Interaction of boron nitride nanotubes with living cells
Over the past decade, nanomaterials gained significant interest in medical and biomedical research due to their unique properties such as optical, magnetic, electronic and mechanical. These unusual properties make them particularly attractive for their investigation in biomedical applications including medical imaging, drug delivery and tissue engineering. However, due to their potential risk on living systems, their behavior in biological systems should be clearly understood before their use in medical related applications.
Boron nitride nanotubes (BNNTs), known as analogs of CNTs, are composed of boron and nitrogen atoms. Their synthesis was reported for the first time in 1995 by Chopra et al.. They have received high attention for their use in several research fields including medicine due to their properties including high oxidation, mechanical resistance, and chemical stability.
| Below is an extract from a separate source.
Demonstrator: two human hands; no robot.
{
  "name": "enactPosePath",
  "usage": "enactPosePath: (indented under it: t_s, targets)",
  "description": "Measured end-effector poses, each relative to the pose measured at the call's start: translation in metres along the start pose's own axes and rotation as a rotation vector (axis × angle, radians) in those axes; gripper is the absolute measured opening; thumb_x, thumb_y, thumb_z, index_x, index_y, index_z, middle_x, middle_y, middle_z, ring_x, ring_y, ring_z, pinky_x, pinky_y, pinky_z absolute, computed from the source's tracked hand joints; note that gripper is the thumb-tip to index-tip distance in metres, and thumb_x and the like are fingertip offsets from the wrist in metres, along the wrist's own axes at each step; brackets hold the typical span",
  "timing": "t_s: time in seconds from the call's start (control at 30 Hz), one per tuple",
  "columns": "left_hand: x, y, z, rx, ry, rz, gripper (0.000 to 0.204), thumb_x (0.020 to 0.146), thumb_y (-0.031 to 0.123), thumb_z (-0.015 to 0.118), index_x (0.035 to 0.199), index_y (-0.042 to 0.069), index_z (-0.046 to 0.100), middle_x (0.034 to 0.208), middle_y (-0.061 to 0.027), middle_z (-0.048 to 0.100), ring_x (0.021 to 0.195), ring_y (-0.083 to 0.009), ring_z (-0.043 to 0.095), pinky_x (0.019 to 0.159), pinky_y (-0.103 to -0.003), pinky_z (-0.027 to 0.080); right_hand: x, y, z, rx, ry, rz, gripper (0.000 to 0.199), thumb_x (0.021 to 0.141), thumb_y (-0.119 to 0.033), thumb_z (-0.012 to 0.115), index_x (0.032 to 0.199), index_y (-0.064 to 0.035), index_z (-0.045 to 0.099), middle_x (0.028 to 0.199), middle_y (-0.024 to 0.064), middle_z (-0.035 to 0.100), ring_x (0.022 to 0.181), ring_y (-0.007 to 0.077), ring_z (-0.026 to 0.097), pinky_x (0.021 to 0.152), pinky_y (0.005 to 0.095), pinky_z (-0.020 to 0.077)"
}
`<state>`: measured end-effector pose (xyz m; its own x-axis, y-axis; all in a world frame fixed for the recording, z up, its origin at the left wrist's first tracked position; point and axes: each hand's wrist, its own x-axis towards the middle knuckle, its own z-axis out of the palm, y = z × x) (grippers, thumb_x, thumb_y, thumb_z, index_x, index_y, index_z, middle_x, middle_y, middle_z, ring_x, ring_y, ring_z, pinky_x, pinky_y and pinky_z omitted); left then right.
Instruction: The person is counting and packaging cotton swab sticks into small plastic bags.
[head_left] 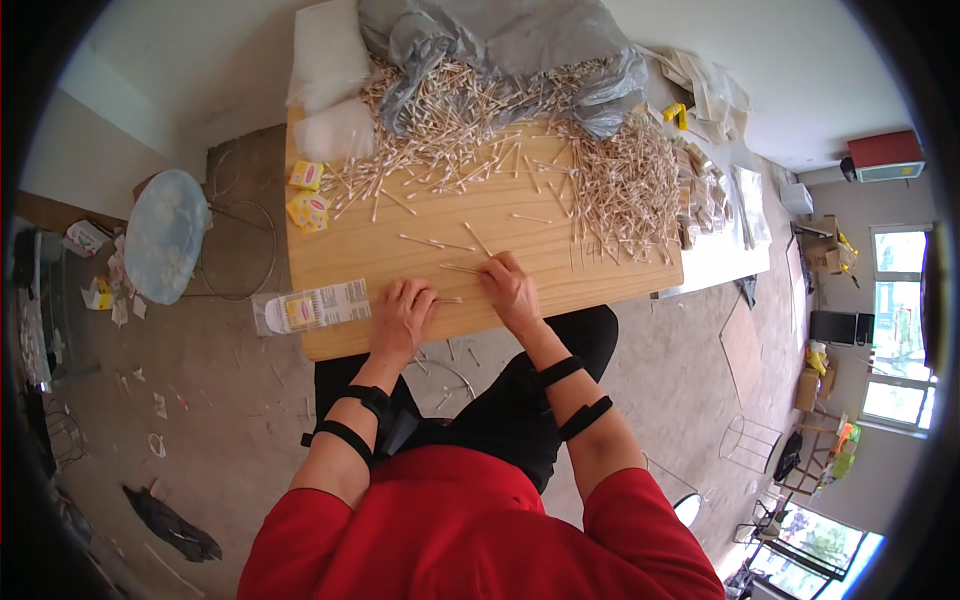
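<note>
On the near edge of a wooden table [480, 215] lies my left hand [402, 315], fingers bent and pressed together. From its thumb side a cotton swab [450, 300] sticks out; the rest is hidden under the hand. My right hand [508, 290], just to the right, has its fingers closed on another cotton swab [460, 268], which points left. A few loose swabs [435, 242] lie just beyond both hands. Left of my left hand is a clear packet [318, 308] with a yellow label and swabs showing inside.
A big heap of cotton swabs [625, 190] covers the far right, with more spilling from a grey plastic bag [500, 40]. Yellow cards [308, 210] and clear plastic sleeves [335, 130] lie at the left edge. Bundled swabs [700, 190] sit at right. A round stool [168, 237] stands left.
</note>
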<state>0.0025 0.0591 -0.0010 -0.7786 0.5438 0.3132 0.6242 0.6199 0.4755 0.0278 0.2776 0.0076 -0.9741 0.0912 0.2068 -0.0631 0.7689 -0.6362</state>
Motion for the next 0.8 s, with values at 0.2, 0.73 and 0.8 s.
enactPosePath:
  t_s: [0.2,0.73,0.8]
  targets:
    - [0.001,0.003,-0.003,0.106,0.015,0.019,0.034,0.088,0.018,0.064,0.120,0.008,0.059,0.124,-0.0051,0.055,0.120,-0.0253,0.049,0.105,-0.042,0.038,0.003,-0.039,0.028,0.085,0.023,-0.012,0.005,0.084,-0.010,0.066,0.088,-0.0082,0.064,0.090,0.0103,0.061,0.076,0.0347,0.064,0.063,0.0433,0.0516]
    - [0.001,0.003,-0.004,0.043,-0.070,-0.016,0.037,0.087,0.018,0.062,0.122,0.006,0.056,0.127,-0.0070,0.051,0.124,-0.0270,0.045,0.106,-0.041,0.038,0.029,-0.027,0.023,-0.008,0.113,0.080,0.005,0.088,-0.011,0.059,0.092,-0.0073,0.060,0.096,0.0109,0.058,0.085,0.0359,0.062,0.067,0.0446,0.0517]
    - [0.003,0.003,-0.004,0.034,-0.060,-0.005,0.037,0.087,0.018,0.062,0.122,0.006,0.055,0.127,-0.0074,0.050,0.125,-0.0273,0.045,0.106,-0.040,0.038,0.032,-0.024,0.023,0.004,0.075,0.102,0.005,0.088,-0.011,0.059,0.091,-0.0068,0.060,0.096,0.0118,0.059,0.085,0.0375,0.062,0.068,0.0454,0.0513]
Among the several proposed bio-applications; gene therapy, drug delivery, tissue engineering, and medical imaging can be mentioned. It is therefore clear that investigating their possible adverse effects on living systems is considered as an important issue before their any realistic clinical applications.
The high chemical stability and hydrophobicity result in their poor dispersibility in aqueous media, which hinders their cellular uptake studies, and reliable assessment of their adverse effects on living systems. Therefore, we chemically modified BNNTs through hydroxylation (h-BNNTs), and consequent functionalization with carbohydrates (m-BNNTs) to increase their dispersibility in aqueous media, thus achieving optimal BNNT dispersions suitable for cellular uptake and biocompatibility investigations. In addition, we aimed to understand the surface chemistry influence on their toxicity.
Our results indicate that the unmodified BNNTs, h-BNNTs and m-BNNTs, had no negative effects on viability of human dermal fibroblasts (HDFs), whereas BNNTs and h-BNNTs were highly cytotoxic on A549 cells at high concentrations. The BNNTs and h-BNNTs showed genotoxic effects at higher concentrations as well as increasing oxidative stress in A549 cells. The difference in the toxicity results of the BNNT derivatives on HDFs and A549 cells can be attributed to the higher cellular uptake capacity of the cancer cells as compared to the healthy cells (HDFs are healthy cells and A549 are cancerous cells). Moreover, the hydrophobic nature of BNNTs is a cause of their toxic effects on these cell lines at higher doses suggesting that the carbohydrate modification prevents BNNT toxicity even at extreme doses.
In conclusion, our study suggests that BNNTs, h-BNNTs, but especially m-BNNTs, can be safely used as nanovectors for cell therapy, as drug delivery agents, and for other biomedical applications without significant damages to healthy cells. Due to their cytotoxic effects on cancer cells at higher concentrations (especially BNNTs and h-BNNTs), they could moreover be exploited to develop effective nanovectors for cancer treatment in combination with other traditional therapeutic approaches.
Interaction of carbohydrate modified boron nitride nanotubes with living cells.